WHAT IS NEEDED:
Word for word, reproduce every line of the data.

DATASET SECTION:
+++
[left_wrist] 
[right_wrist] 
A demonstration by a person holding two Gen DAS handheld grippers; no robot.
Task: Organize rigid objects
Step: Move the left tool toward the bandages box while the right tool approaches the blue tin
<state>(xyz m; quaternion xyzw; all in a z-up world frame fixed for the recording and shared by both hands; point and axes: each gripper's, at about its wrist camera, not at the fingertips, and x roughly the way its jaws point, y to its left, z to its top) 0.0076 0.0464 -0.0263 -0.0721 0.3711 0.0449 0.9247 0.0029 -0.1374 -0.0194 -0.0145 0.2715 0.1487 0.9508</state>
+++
WRITTEN REPLY:
[left_wrist] 
[right_wrist] 
A demonstration by a person holding two Gen DAS handheld grippers; no robot.
Task: Organize rigid objects
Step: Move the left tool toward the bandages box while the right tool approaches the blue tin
<state>(xyz m; quaternion xyzw; all in a z-up world frame fixed for the recording and shared by both hands; point and axes: each gripper's, at about its wrist camera, not at the fingertips, and x roughly the way its jaws point, y to its left, z to its top) 0.0076 0.0464 -0.0263 -0.0721 0.3711 0.0449 0.9247 0.0029 -0.1374 -0.0194 -0.0145 0.2715 0.1487 0.9508</state>

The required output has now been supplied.